Nonsurgical options include sclerotherapy using intralesional sirolimus [34], bleomycin [35], OK-432—a strain of group A streptococcus [36], doxycycline, ethanol, and hypertonic glucose [37] in adults.

Surgical excision remains the mainstay treatment for soft tissue lymphangiomas [2224]. Surgical excision is a reliable option in cases of large lymphangiomas or cystic hygromas. However, surgical excision tends to be incomplete due to their diffuse nature [38, 39].
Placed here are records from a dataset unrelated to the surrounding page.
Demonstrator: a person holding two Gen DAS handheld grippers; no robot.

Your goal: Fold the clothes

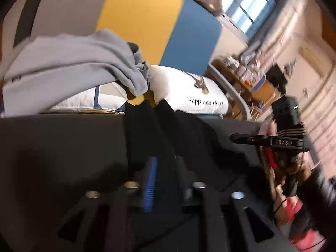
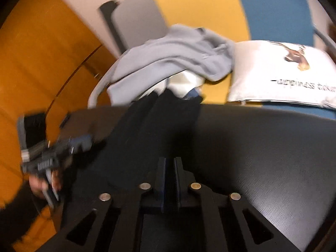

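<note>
The dark table [image 1: 52,147] fills the lower half of both wrist views. A black garment [image 1: 199,138] is spread over the middle of it. The cloth rises in a ridge from the table's far edge down toward each claw.

Behind the table, the wall has a yellow panel [image 1: 138,21] beside a blue panel [image 1: 195,35]. A grey sweatshirt [image 1: 73,63] lies heaped over a white cushion [image 1: 88,100] on the far side of the table, apart from the black garment. Just beside it is a white pillow [image 1: 184,88] with a brown animal picture and black script. The first word reads "Happiness"; the second is too blurred to read with certainty.

In the left wrist view, a shelf stand [image 1: 247,77] to the right of the pillow holds boxes and small items. Blur makes their contents impossible to tell.

The left claw [image 1: 166,168] stands narrow, with a blue pad showing on one finger and black cloth lying in the gap. Whether the pads press on the cloth cannot be told. The right claw [image 2: 169,168] is likewise narrow, with the black garment running up from its fingers, and its grip also cannot be told.

In the left wrist view, the right claw's body carries a small label [image 1: 283,142] reading "DAS". A person's hand [image 1: 294,168] grips the handle below it.
</note>
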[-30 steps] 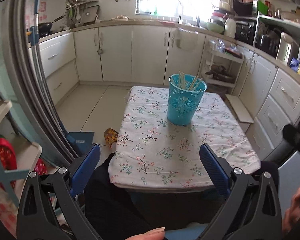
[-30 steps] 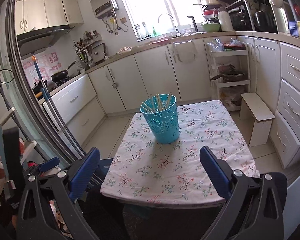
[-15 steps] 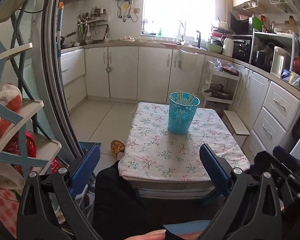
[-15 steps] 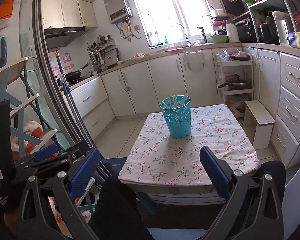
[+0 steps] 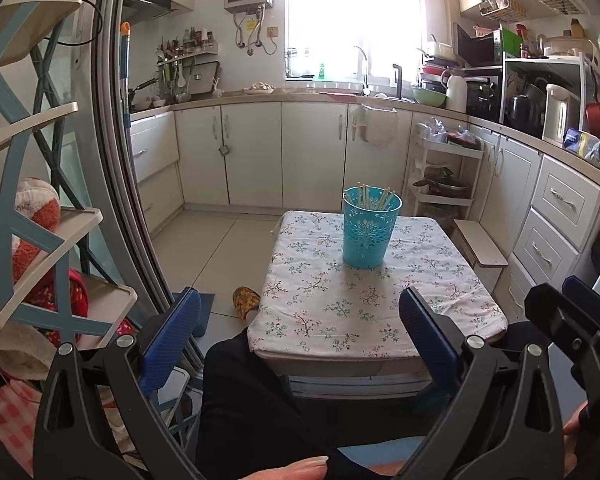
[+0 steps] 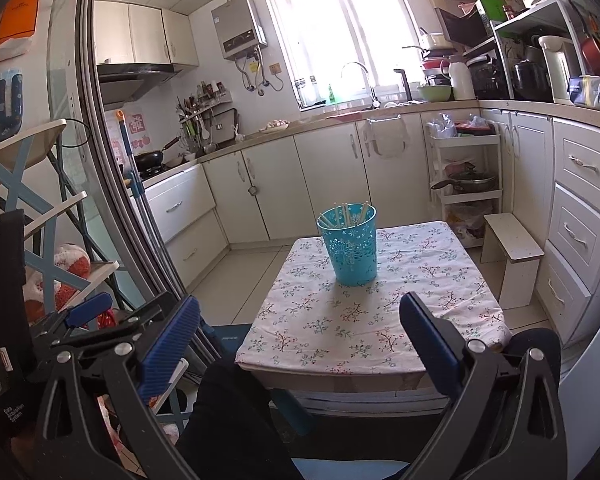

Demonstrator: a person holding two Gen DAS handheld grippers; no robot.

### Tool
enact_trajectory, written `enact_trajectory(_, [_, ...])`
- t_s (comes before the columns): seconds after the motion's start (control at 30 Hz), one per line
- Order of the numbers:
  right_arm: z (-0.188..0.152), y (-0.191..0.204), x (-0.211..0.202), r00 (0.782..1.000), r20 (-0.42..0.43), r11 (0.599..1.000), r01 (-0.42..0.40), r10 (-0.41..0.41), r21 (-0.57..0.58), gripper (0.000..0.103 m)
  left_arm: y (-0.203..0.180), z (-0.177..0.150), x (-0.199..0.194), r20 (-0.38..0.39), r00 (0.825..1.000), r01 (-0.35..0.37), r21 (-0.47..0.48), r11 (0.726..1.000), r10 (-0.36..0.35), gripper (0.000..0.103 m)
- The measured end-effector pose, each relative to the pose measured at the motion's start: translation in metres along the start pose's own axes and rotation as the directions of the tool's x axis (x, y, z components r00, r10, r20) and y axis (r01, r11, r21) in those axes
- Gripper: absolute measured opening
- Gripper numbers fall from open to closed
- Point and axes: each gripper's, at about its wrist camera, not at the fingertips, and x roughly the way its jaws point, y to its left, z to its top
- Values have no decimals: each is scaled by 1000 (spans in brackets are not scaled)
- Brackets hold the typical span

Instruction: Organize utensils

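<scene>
You've pulled both grippers back from the bench (image 5: 340, 320), left gripper (image 5: 300, 316) and right gripper (image 6: 300, 316) jaws spread and empty, while the chopsticks (image 6: 344, 216) stand in the blue holder (image 6: 352, 252) mid-bench, so organizing looks finished.

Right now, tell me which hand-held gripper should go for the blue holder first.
Neither clearly: left hand-held gripper and right hand-held gripper are both open, empty, off the table's near edge. The blue holder stands centred ahead of each.

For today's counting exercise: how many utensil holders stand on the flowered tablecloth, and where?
1. A single blue perforated holder stands upright on the flowered tablecloth, toward its far end, with pale chopsticks sticking out. Nothing else shows on the cloth.
</scene>
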Motion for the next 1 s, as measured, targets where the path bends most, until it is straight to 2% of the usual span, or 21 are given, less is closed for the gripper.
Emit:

The timing of surgical excision is still controversial. Some authors report that patients presenting with such lesion under 12 months would benefit from surgery between 18 and 24 months [33]. In contrast, others report that resection should be done once such mass is recognized because of its tendency for gradual enlargement [22].

4. Conclusion

Cystic lymphangiomas are uncommonly present in the upper extremities of infants. The diagnosis is usually made by magnetic resonance imaging, but histology is indispensable for confirmation. Treatment is surgical as these lesions rarely regress spontaneously especially if they are symptomatic and causing musculoskeletal dysfunction.

Ethical Approval

This article does not contain any studies with human participants or animals performed by any of the authors.

Informed consent was obtained from all individual participants included in the study.

Conflicts of Interest

The authors declare that they have no conflict of interest.